Giuseppe Moioli (8 August 1927 – 5 May 2025) was an Italian rower who competed in the 1948 Summer Olympics, in the 1952 Summer Olympics, and in the 1956 Summer Olympics.

==Biography==
Moioli was born in Olcio di Mandello Lario in 1927. A worker at the Italian motorbike manufacturer Moto Guzzi based at their plant in Mandello del Lario, he became a member of the company's rowing team, Canottieri Moto Guzzi. A coxless four was formed with Moioli, Elio Morille, Giovanni Invernizzi, and Franco Faggi. The first time they left their home training ground, Lake Como, was when they travelled to the 1947 European Rowing Championships in Lucerne, Switzerland.
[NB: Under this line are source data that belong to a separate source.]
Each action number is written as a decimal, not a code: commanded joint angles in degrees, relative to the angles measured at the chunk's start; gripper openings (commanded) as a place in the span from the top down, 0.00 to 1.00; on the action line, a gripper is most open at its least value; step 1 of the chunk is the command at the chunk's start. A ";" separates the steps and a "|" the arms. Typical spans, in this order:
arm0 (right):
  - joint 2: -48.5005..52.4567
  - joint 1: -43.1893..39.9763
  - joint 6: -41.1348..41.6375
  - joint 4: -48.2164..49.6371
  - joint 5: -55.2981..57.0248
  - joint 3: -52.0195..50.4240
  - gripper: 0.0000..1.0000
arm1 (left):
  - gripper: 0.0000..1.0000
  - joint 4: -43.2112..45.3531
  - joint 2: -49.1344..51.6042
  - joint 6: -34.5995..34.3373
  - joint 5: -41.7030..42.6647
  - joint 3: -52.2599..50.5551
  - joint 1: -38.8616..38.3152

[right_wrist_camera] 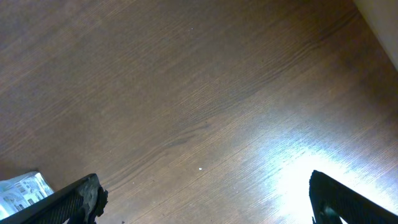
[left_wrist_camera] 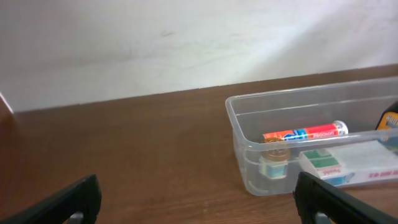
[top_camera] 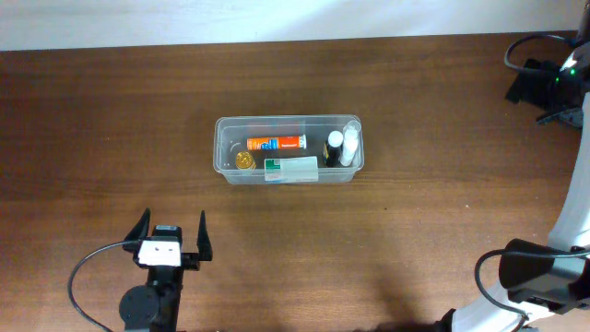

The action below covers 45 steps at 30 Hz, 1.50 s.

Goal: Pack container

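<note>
The clear plastic container (top_camera: 286, 119) stands at the table's middle. In it lie an orange tube (top_camera: 276, 143), a small gold-lidded jar (top_camera: 243, 160), a white-and-green carton (top_camera: 291, 169), a black bottle (top_camera: 334, 148) and a white bottle (top_camera: 349, 143). My left gripper (top_camera: 171, 235) is open and empty on the near left, well short of the container. The left wrist view shows the gripper (left_wrist_camera: 199, 208) and, ahead to the right, the container (left_wrist_camera: 244, 146), tube (left_wrist_camera: 305, 134), jar (left_wrist_camera: 274, 163) and carton (left_wrist_camera: 348, 165). My right gripper (right_wrist_camera: 205, 205) is open over bare wood.
The right arm's body (top_camera: 544, 277) sits at the near right corner. A black device with cables and a green light (top_camera: 544, 78) is at the far right. A white crinkled object (right_wrist_camera: 22, 190) shows at the lower left of the right wrist view. A pale wall lies behind the table.
</note>
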 commanded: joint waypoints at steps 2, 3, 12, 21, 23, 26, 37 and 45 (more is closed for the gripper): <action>-0.26 -0.26 0.52 -0.02 0.52 0.39 0.01 | 0.01 -0.33 -0.66 -4.22 -1.46 -0.39 0.24; -0.26 -0.26 0.52 -0.02 0.52 0.39 0.02 | 0.01 -0.37 -0.66 -4.44 -1.64 -0.39 0.24; -0.26 -0.26 0.52 -0.02 0.52 0.39 0.02 | 0.01 -0.59 -0.66 -7.98 -4.39 -0.39 0.24; -0.26 -0.26 0.52 -0.02 0.52 0.39 0.02 | 0.01 -0.61 -0.63 -8.00 -4.37 -0.39 0.22; -0.26 -0.26 0.52 -0.02 0.52 0.39 0.02 | 0.01 -0.61 -0.63 -8.00 -4.37 -0.39 0.22; -0.26 -0.26 0.52 -0.02 0.52 0.39 0.02 | 0.00 -0.61 -0.63 -8.00 -4.37 -0.39 0.22; -0.26 -0.26 0.52 -0.02 0.52 0.39 0.02 | 0.01 -0.61 -0.63 -8.00 -4.37 -0.39 0.22; -0.26 -0.26 0.52 -0.02 0.52 0.39 0.02 | 0.01 -0.61 -0.63 -8.00 -4.37 -0.39 0.22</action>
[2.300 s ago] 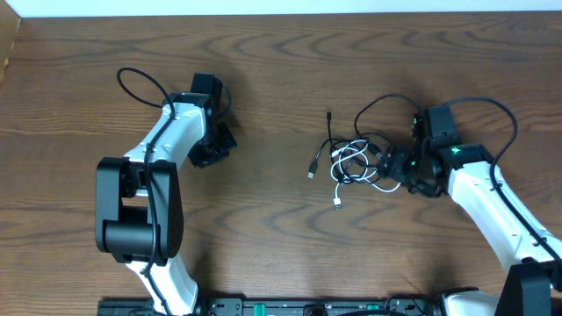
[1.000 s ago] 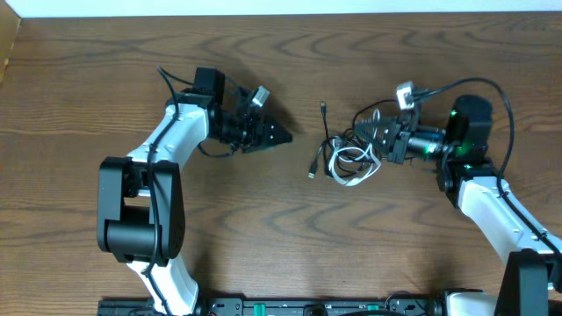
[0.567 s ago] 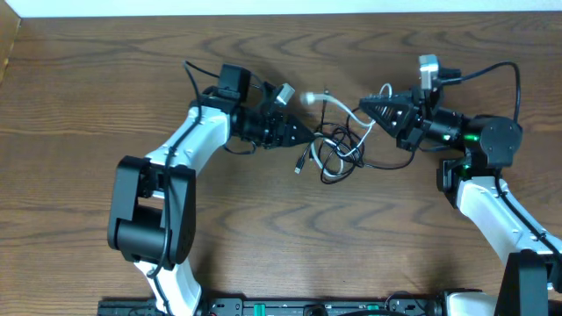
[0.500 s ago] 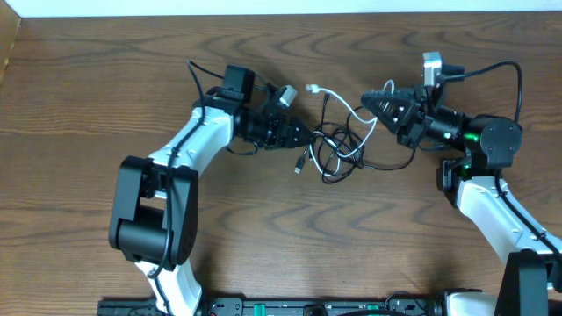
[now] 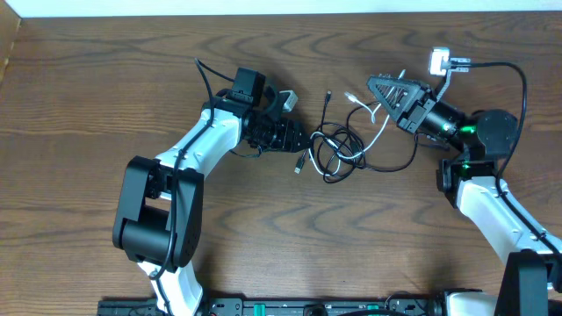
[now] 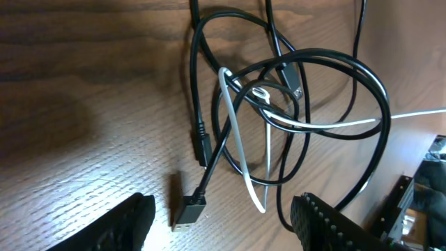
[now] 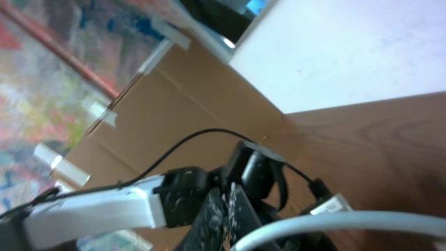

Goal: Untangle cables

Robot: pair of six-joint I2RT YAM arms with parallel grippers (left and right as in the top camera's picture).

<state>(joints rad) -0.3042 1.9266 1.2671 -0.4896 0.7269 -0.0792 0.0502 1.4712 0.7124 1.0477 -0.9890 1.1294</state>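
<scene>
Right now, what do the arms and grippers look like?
The left arm and right arm have white links and bulky black joints. The left gripper and right gripper are black and taper to two fingers, each with a small pale camera block behind. A thick black wire loops off each wrist. A green light glows on the right.

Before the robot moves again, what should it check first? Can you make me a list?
1. Left gripper open and ready: ok.
2. Right gripper shut on the white cable: ok.
3. White cable free of the black cables: not ok, it threads through their loops.
4. Something to grab between the left jaws: ok, a black plug lies on the table there.
5. How many black cables are knotted together: cannot tell.
</scene>
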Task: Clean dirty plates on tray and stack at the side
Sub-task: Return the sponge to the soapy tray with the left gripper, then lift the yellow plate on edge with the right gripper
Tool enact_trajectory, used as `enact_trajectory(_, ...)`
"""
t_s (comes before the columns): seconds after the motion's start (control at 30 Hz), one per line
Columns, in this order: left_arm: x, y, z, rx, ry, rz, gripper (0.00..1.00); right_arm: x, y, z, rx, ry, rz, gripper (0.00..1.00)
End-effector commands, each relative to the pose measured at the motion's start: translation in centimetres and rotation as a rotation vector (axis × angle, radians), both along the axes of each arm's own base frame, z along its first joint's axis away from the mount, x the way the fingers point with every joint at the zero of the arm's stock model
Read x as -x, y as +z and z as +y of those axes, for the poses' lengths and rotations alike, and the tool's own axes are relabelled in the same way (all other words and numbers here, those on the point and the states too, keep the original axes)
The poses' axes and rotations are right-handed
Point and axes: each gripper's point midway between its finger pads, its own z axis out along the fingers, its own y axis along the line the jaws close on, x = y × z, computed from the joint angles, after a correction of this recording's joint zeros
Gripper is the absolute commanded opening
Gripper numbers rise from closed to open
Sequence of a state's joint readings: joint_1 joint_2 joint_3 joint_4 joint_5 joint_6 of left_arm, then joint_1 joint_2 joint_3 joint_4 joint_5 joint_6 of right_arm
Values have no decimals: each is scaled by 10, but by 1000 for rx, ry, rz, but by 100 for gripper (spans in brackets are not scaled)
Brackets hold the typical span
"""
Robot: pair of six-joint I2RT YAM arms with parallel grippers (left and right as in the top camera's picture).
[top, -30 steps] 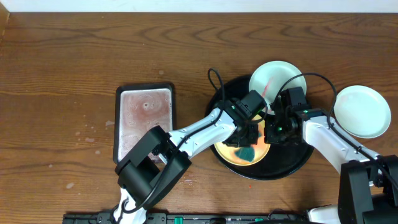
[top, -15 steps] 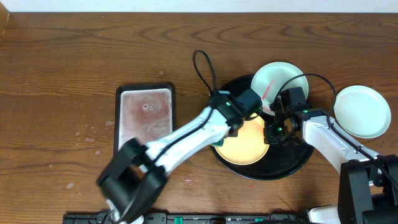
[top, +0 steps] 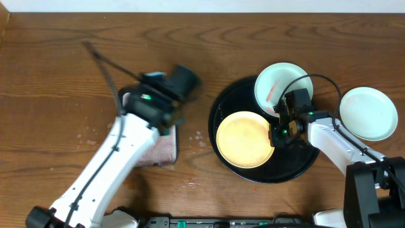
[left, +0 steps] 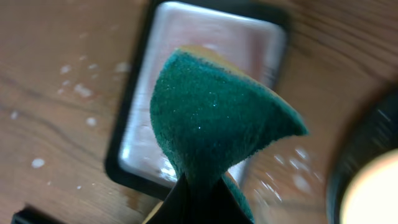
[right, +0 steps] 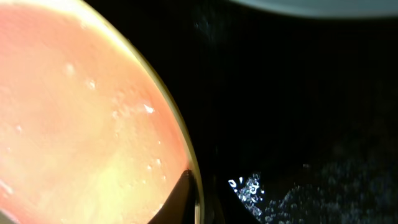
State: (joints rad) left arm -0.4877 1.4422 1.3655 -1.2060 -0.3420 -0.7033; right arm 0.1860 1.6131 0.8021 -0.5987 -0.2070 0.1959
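Overhead, the wood-grain bench (top: 50, 76) filled the view, and the biggest change on it was the left arm (top: 114, 164): a second earlier it had reached across to the round black tray (top: 297, 172), but now it had swung back to the left side and was blurred above the rectangular tray (top: 166, 152), whose long axis ran from the near edge to the far edge. The right arm (top: 335, 142) had stayed where it was, at the right side of the black tray. That tray sat right of centre. With the left arm gone, the yellow plate (top: 243, 139) was fully uncovered, lying flat and face up in the tray's left half; being round, it had no long axis. A pale plate with a red smear (top: 278, 85) kept its place over the tray's far rim, and another pale plate (top: 368, 113) still rested on the bare bench just right of the tray, apart from it. In the left wrist view, the green sponge (left: 217, 118) had left the yellow plate and hung over the rectangular tray, folded, narrow where it was pinched and fanning out away from the wrist. The left fingers (left: 186, 208) were clamped on its lower end. In the right wrist view, the right fingers (right: 180, 196) stood close together at the yellow plate's right rim and seemed to pinch it, with one dark tip on its inner face.
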Motion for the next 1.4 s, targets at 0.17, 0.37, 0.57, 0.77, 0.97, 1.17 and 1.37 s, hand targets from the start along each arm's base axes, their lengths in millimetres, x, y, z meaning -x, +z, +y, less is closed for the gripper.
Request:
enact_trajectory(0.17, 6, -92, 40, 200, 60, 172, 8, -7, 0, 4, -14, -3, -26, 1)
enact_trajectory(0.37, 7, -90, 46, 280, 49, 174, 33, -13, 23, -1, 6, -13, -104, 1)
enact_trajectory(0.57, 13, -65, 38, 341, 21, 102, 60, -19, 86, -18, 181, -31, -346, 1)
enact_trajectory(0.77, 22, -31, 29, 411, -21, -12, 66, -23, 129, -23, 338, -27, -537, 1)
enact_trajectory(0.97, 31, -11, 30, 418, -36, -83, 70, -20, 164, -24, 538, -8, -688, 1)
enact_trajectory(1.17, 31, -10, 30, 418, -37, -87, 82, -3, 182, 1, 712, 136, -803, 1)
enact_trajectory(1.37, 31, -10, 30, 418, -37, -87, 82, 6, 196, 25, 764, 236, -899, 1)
Little known in rowing circles, they unexpectedly won the gold medal in their boat class. The four were to dominate this boat class until 1952, continuously winning all races they rowed including all heats. In 1948, he was a crew member of the Italian boat which won the gold medal in the coxless fours event. Four years later, he was eliminated with the Italian boat in the semi-final repechage of the coxless four competition. At the 1956 Games, he was part of the Italian boat which finished fourth in the coxless four event.

Moioli died on 5 May 2025, at the age of 97.